**HOW TO COMPLETE THIS TASK**
Retype the data that follows exactly. No pictures belong in the copy.

**DATASET CONTENT**

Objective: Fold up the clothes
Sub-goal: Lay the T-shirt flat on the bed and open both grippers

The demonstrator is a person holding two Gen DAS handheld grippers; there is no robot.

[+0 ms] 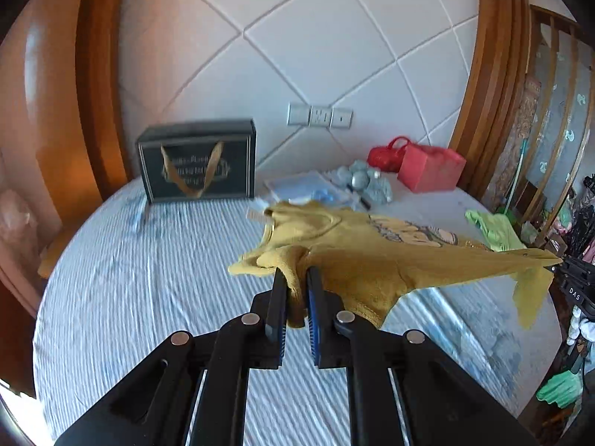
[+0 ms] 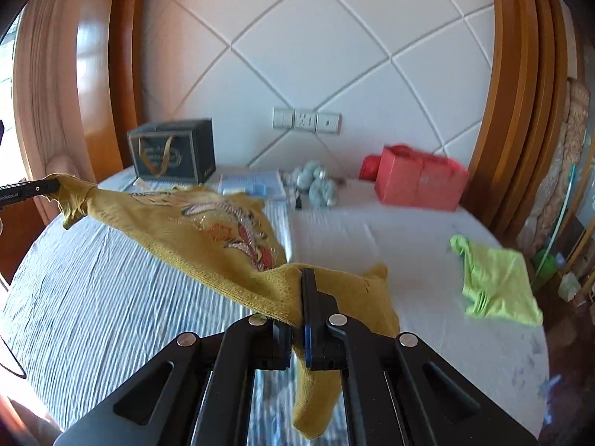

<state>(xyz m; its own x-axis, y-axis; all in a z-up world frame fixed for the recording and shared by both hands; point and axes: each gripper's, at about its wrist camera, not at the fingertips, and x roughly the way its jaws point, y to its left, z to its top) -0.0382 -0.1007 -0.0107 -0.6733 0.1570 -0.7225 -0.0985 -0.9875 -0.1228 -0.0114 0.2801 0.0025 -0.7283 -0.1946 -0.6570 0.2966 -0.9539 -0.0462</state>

**SOLUTION FOR THIS EXERCISE**
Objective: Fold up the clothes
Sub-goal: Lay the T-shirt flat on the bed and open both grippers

The demonstrator is a person holding two Gen DAS handheld grippers; there is no robot.

[+0 ms] 
[+0 ms] 

<state>(xyz m; its own x-axis, y-axis; all in a z-up world frame fixed for the recording and shared by both hands; point and axes: each gripper's, at about its wrist camera, not at the fingertips, and x roughly the way its jaws point, y to its left, z to its top) -0.0382 -0.1007 -0.0107 -0.6733 0.1570 -0.7225 -0.0985 -0.9875 -0.1228 -0.0114 0.2801 0.0025 -0.7283 -0.1946 -0.6570 0.2966 -0.9539 -0.0462</state>

No more output will be given for this exercise.